The 58-year-old widower and Harvard University graduate ended the two-page "Open Letter to the People of Cleveland" with an apologetic postscript: "Kids, if there are any errors in this letter, I did not proof it carefully."

Holliday's death, which apparently occurred Saturday, surprised and perplexed many in this ailing industrial city.

Both Holliday's close friend, advertising executive Sandra Johnson, and his strongest supporter on the seven-member school board, onetime board president Alva T. Bonda, said Holliday had grown weary of the persistent criticism of the board's three black members, particularly Edward S. Young.

Bonda, who is white, said he believed that the three blacks had made an agreement to vote for Ralph J. Perk Jr., son of the city's former mayor, as board president in return for a promise of Perk's support in their plans to oust Holliday. "They were outspoken that they were saying they didn't want him," Bonda said in a telephone interview.

On Sunday, the Cleveland Plain Dealer, the city's only daily newspaper, ran a front-page story on Holliday's apparently unsuccessful efforts to save the city money by turning over the management of the troubled school bus system to a private firm.

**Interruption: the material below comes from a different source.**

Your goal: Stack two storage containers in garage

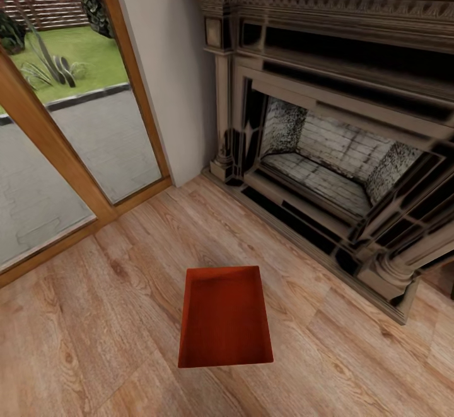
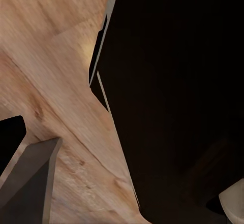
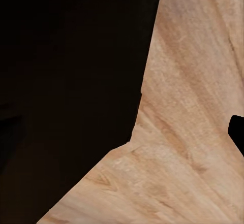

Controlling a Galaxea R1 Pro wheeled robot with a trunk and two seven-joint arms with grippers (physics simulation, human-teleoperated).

Young had been the most fervent critic of the 77,000-student system. Holliday was interviewed for the story on Friday. Cuyahoga County officials said they believe that the next day the superintendent went to the Aviation High School at the city's downtown Burke Lakefront Airport, where he kept a small plane, and shot himself in the chest with a .357 magnum.

"I think Friday night he found out that the Plain Dealer was going to do that particular story and it triggered something in him," Bonda said. "I think it may have been one of the last straws."

"He was concerned about that but certainly not to this extent," Johnson said in a telephone interview today. "I don't think he ever blamed the Plain Dealer . . . . Keep in mind that 'Doc' had not seen the article."

Young told a reporter for the Cleveland Plain Dealer today that his criticism of Holliday had never been personal.

"I think the district is poorly run, but I didn't think anyone would take their life . . . . He tried to put this criticism in the realm of petty politics, but it was not that at all," Young said of Holliday.

Young said he was concerned for his own safety in the wake of Holliday's death.

Holliday had maintained that during his tenure, students had improved their attendance and their scores on standardized reading tests, renovation had begun on 22 schools, computer laboratories had been set up in senior high schools and more than $3 million had been spent for new books.

Before Holliday came here from the Plainfield, N.J., school system, Cleveland's schools had been taken over by the state because they did not have enough money to maintain operations without borrowing heavily.

The year after his appointment, citizens gave what Holliday and others interpreted as a vote of confidence by approving a $33 million increase in property taxes earmarked for the schools.

But Young and others complained that Holliday was too close to Bonda, who was board president when Holliday was hired. Young and others complained of receiving inadequate information from Holliday, took issue with some of his recommendations for top staff posts and complained of delays in implementing desegregation plans.

On Thursday, the board, prodded by its black members, retained special counsel to assist it in evaluating Holliday's perforance before deciding whether to renew his $80,000-a-year contract.